DIRECTIONS FOR THIS TASK ▸
Every line of the listing that holds the word "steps" should be returned.
----
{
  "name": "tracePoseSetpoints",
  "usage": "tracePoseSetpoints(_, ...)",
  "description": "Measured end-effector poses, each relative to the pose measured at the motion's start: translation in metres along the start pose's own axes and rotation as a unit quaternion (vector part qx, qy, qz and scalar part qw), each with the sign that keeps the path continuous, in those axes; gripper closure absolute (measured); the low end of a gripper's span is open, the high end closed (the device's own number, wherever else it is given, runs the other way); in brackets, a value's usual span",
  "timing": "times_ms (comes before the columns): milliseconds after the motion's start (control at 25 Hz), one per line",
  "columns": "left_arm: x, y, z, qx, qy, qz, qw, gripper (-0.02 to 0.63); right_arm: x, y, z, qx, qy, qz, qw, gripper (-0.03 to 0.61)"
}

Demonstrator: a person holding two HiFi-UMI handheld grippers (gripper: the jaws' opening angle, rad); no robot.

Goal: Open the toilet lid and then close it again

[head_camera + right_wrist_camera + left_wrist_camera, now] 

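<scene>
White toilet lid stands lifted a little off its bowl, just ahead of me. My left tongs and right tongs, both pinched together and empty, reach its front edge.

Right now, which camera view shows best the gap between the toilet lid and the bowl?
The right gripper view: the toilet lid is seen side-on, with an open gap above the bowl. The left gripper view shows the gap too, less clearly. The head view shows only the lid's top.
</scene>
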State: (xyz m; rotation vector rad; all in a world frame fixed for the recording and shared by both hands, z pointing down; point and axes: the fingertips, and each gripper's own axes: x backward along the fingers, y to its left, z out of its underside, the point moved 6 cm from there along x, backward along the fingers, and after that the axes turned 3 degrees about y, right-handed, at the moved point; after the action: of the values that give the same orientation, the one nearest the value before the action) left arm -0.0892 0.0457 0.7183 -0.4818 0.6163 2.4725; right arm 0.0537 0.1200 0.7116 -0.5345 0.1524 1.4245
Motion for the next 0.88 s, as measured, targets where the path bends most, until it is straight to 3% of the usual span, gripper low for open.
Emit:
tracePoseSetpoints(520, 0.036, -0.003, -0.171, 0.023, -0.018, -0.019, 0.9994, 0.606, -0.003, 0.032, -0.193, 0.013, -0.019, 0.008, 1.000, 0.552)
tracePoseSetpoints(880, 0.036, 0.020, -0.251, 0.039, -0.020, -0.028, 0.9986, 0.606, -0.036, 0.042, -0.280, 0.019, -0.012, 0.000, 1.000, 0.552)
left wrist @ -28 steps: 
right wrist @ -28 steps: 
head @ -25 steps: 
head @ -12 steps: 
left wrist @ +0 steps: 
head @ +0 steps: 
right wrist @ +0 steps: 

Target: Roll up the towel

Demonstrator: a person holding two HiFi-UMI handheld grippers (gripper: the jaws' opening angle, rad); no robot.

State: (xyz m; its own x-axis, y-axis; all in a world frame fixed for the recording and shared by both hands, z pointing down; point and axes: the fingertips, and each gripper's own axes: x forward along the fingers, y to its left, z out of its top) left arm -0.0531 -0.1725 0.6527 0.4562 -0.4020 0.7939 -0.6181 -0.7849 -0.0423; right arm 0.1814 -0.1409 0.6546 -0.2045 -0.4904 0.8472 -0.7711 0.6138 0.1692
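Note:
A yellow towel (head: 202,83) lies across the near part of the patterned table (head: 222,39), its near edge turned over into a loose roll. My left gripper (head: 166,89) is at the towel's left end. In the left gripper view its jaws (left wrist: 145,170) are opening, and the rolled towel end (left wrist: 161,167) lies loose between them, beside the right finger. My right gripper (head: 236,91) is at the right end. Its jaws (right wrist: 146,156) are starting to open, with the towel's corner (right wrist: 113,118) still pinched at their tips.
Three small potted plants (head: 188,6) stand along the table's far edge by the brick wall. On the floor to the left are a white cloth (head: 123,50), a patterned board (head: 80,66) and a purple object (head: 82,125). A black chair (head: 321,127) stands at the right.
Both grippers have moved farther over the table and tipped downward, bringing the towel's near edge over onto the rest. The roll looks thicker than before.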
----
ANSWER AREA ▸
left wrist @ -28 steps: 
right wrist @ -28 steps: 
head @ -25 steps: 
head @ -12 steps: 
left wrist @ +0 steps: 
head @ +0 steps: 
right wrist @ +0 steps: 

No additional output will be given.